Results will not be released, however, until March 2, and it’s anyone’s guess whether anti-Wade protests will accelerate if, as expected, Wade is announced as the winner.
A compromise by former Nigerian president Olusegun Obasanjo, under which Wade would agree to serve for just two years if reelected, was rejected yesterday.
Former Nigerian president Olusegun Obsanjo arrived today in Dakar as a representative of the Economic Community of West African States to meet with the M23 opposition group, which is protesting Senegalese President Abdoulaye Wade’s bid for a third presidential term as unconstitutional. (Ironically, Wade himself was among those who criticized Obsanjo in 2006 when he sought constitutional changes to allow for a third term as Nigeria’s president).
Meanwhile, technically illegal protests continue in Dakar in advance of Sunday’s vote, with tensions running high and occasionally spilling into deadly violence.
More unrest today from Senegal, where protestors gathered in defiance of a government ban in opposition to President Abdoulaye Wade, who seeking a third term in the February 26 presidential election.
Wade argues that constitutional changes in 2001 limiting presidents to two terms in office do not apply to him because they were adopted only in the middle of his administration — the nation’s court approved his reelection bid in January, even as it disqualified opposition candidates such as popular Senegalese singer Youssou N’Dour.
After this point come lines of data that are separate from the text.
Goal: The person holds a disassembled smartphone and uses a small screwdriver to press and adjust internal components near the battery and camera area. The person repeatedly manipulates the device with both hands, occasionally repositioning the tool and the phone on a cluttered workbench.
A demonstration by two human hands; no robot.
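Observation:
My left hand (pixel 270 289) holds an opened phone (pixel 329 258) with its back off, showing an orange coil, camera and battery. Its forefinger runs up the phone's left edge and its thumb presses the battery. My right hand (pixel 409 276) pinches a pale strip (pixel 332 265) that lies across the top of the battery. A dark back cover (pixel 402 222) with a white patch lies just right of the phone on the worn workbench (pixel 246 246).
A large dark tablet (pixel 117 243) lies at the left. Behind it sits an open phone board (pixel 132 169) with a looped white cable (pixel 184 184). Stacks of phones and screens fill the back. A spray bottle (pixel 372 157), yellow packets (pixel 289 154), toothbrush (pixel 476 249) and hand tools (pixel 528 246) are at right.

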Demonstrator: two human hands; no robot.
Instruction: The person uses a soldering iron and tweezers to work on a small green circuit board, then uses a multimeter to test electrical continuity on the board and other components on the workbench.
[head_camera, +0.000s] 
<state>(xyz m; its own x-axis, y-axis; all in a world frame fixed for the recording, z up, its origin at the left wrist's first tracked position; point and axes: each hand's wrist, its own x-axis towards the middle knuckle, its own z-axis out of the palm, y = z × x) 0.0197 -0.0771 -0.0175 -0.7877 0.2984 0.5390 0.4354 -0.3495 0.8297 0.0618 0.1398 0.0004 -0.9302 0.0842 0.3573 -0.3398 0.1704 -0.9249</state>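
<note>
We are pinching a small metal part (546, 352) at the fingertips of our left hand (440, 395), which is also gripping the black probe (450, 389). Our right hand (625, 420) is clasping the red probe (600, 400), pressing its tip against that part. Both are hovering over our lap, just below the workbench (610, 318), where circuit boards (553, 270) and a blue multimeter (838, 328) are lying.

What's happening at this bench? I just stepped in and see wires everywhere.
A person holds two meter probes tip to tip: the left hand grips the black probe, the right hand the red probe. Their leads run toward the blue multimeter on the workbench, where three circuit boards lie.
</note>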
Indeed, the rapper-led “Fed Up” coalition and the “m23” coalition of opposition parties have organized protests, but police are refusing to authorize permits on the basis of public security.
Already, four people are dead, and Senegal’s capital, Dakar, is choked with tear gas. Not an auspicious omen for the next nine days or for the post-election governance of Senegal, which has traditionally been more a model of strong governance and economic strength in Africa that a model of political unrest.